# Fear and Loathing after Update



## n1mie (May 29, 2006)

Last night my Tivo decided to call home and download/install an update. It's been fear and loathing ever since.

1. The menus changed. This is very user un-friendly. You get used to what menus are and what it takes to get something done. Change it often and you just confuse users.

2. To Do list is unusuable now!!!!
a. You can't delete items directly from the list now (many buttons for a simple delete).
b. When you page down and delete an item it returns you to the top page (ARGH!!!)

All this for some stinkin' "kids zone" I'll never use (my 'kids' are older teens and I have no interest in features for them, this is MY toy).

How do I downgrade to the old package???

ugh


----------



## megazone (Mar 3, 2002)

You can't downgrade, period.

They don't change the menus often.

2a/b are already acknowledged as bugs and will be fixed.


----------



## RoyK (Oct 22, 2004)

n1mie said:


> Last night my Tivo decided to call home and download/install an update.
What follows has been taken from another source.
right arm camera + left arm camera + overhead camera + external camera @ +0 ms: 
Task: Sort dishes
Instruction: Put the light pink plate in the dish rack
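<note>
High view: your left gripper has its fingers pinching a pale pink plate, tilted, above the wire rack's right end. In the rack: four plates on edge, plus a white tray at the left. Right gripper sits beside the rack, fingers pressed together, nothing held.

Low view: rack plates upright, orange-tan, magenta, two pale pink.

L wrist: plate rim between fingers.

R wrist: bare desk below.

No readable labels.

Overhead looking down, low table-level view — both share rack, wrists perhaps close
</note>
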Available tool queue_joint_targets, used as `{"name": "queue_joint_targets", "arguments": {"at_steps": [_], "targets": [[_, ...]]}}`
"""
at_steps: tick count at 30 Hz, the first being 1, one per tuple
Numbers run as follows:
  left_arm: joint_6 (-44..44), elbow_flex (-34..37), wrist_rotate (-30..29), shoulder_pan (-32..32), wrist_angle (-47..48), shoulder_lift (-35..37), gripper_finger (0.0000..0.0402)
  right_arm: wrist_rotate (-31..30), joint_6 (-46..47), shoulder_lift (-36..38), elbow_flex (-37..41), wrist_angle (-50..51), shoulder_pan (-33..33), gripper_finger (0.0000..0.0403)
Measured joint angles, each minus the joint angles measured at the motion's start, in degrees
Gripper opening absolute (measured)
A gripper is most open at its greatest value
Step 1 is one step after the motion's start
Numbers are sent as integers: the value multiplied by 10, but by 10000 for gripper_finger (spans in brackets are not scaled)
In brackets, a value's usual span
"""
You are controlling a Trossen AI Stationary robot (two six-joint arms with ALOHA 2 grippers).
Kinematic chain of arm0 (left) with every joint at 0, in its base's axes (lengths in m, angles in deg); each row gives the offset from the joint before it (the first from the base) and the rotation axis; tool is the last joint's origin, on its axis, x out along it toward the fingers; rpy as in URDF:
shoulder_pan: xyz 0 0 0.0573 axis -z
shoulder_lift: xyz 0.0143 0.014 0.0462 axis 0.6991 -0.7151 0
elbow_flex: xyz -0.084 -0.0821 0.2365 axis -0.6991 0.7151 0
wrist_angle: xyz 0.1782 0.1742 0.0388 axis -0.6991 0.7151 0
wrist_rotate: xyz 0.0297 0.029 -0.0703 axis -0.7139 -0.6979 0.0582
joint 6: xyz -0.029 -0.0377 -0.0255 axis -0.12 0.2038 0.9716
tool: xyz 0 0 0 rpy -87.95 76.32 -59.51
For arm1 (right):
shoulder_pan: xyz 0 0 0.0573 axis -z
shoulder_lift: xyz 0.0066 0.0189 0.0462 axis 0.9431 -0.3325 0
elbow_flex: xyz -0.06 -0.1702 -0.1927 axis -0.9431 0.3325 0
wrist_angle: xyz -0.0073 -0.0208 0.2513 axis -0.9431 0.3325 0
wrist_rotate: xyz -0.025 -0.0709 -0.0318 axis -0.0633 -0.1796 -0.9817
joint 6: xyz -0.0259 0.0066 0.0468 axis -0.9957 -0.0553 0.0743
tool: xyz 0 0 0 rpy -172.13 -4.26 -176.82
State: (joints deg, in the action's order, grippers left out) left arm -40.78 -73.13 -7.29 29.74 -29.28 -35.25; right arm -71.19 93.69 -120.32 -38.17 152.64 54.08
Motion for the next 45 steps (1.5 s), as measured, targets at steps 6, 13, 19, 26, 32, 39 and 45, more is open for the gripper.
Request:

It's been fear and loathing ever since.
> 
> 1. The menus changed. This is very user un-friendly. You get used to what menus are and what it takes to get something done. Change it often and you just confuse users.
> 
> ...


Please add your comments to the thread below so we can have them all in one place.

http://www.tivocommunity.com/tivo-vb/showthread.php?t=304137

Roy


----------